Instructions to follow:
Among the entries below, find the lines with "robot" and copy them.

[Opening The data section]

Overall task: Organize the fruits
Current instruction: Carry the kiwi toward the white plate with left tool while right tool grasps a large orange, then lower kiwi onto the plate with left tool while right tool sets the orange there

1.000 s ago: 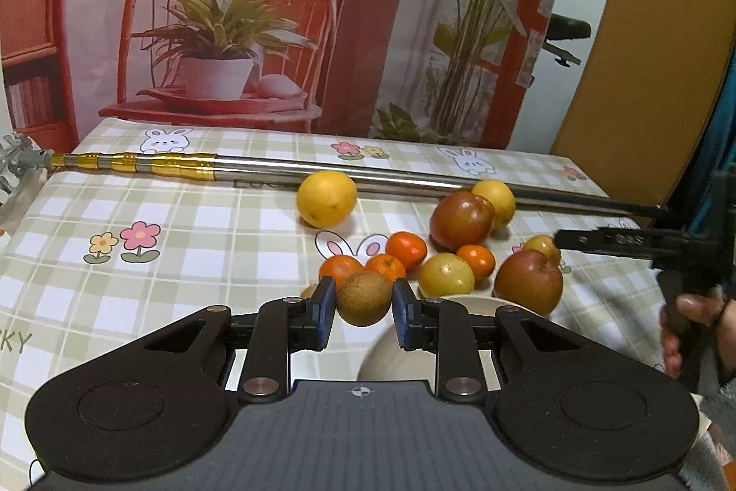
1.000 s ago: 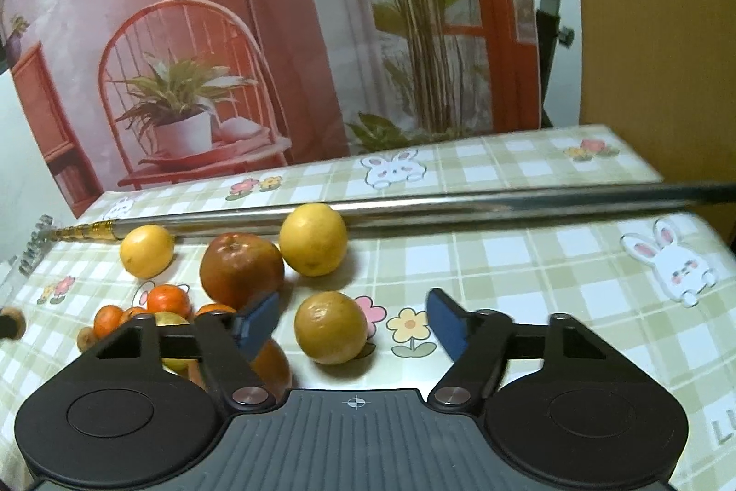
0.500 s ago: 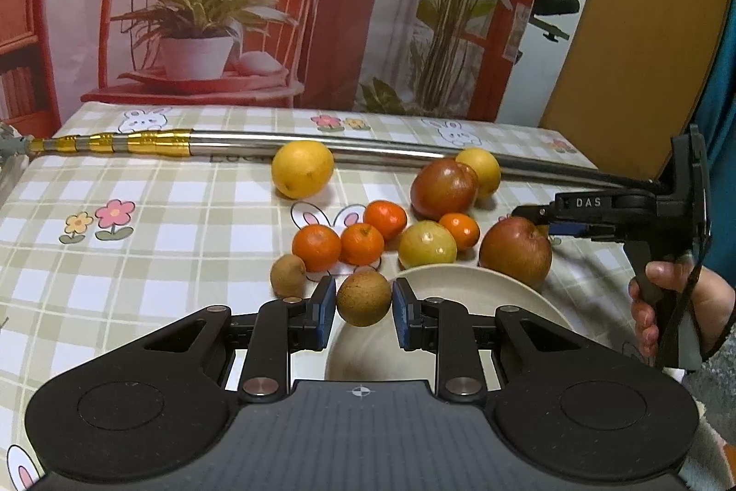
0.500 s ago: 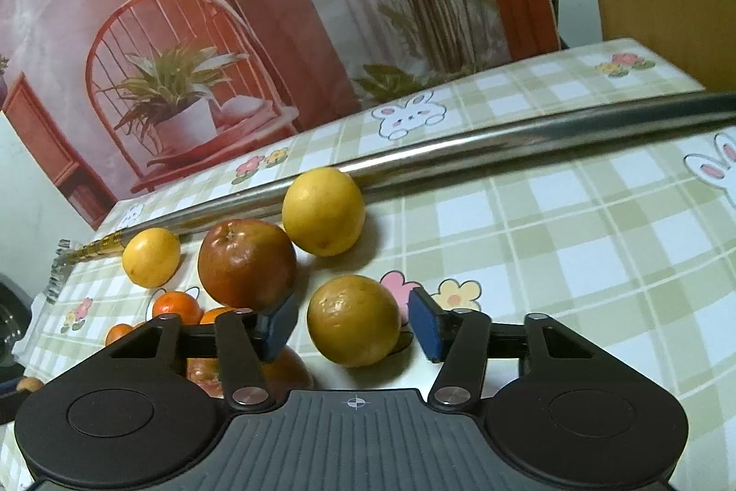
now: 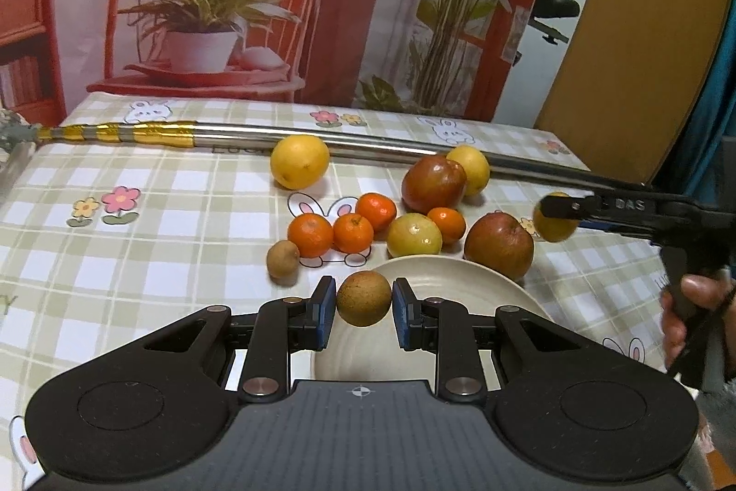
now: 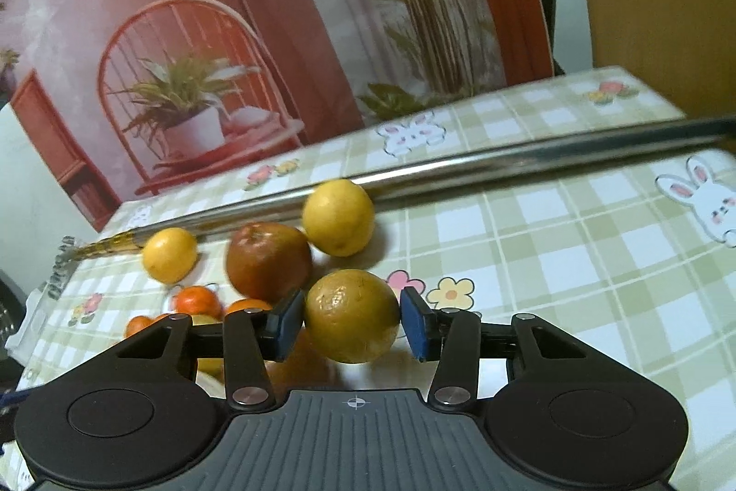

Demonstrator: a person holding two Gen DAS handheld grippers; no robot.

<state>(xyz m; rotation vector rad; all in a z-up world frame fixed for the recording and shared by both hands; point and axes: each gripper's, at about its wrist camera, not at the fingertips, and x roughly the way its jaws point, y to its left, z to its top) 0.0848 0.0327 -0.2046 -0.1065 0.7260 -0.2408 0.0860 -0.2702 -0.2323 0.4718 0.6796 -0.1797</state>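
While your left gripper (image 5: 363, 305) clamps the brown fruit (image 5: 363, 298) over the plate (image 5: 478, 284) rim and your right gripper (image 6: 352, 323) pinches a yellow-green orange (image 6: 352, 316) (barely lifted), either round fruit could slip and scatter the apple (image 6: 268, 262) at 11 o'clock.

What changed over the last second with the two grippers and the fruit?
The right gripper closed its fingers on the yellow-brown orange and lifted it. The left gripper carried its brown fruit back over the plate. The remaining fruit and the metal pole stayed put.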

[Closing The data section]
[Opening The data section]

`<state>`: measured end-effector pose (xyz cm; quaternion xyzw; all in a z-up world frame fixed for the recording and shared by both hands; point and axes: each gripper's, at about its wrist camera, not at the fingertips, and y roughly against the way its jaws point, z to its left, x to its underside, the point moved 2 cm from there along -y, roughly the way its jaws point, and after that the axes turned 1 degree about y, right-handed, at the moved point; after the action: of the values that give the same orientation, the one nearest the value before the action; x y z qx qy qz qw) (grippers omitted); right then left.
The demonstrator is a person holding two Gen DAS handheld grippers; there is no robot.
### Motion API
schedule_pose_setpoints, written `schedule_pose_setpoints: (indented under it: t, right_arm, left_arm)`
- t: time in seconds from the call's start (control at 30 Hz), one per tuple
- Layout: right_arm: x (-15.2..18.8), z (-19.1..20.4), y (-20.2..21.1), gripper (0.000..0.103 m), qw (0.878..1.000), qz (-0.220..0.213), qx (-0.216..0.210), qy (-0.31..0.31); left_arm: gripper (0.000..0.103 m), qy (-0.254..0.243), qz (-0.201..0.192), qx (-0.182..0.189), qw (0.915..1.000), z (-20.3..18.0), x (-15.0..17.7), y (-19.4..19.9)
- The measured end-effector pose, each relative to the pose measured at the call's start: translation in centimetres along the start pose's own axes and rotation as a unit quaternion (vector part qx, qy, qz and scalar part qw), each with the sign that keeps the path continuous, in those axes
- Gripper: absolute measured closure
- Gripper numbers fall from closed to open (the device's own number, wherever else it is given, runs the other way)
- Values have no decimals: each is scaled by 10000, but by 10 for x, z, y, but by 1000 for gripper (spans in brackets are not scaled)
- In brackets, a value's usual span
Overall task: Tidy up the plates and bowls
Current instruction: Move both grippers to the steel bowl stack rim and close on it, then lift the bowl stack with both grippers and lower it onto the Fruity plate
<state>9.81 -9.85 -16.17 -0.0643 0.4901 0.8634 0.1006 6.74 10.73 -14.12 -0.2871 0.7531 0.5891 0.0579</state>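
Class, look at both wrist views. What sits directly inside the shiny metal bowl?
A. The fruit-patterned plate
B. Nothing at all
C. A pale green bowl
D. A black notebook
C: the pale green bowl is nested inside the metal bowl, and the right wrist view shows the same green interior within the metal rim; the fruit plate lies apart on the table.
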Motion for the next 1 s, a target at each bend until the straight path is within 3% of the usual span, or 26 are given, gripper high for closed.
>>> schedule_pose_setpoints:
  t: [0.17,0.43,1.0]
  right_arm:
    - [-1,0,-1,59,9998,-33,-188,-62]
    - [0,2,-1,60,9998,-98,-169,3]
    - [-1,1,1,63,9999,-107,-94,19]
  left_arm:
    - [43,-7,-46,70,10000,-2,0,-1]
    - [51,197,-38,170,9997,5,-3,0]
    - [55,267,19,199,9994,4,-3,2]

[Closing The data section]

Output below:
Demonstrator: a person holding two Gen DAS handheld grippers; no robot.
The demonstrator is a person holding two Gen DAS handheld grippers; there is no robot.

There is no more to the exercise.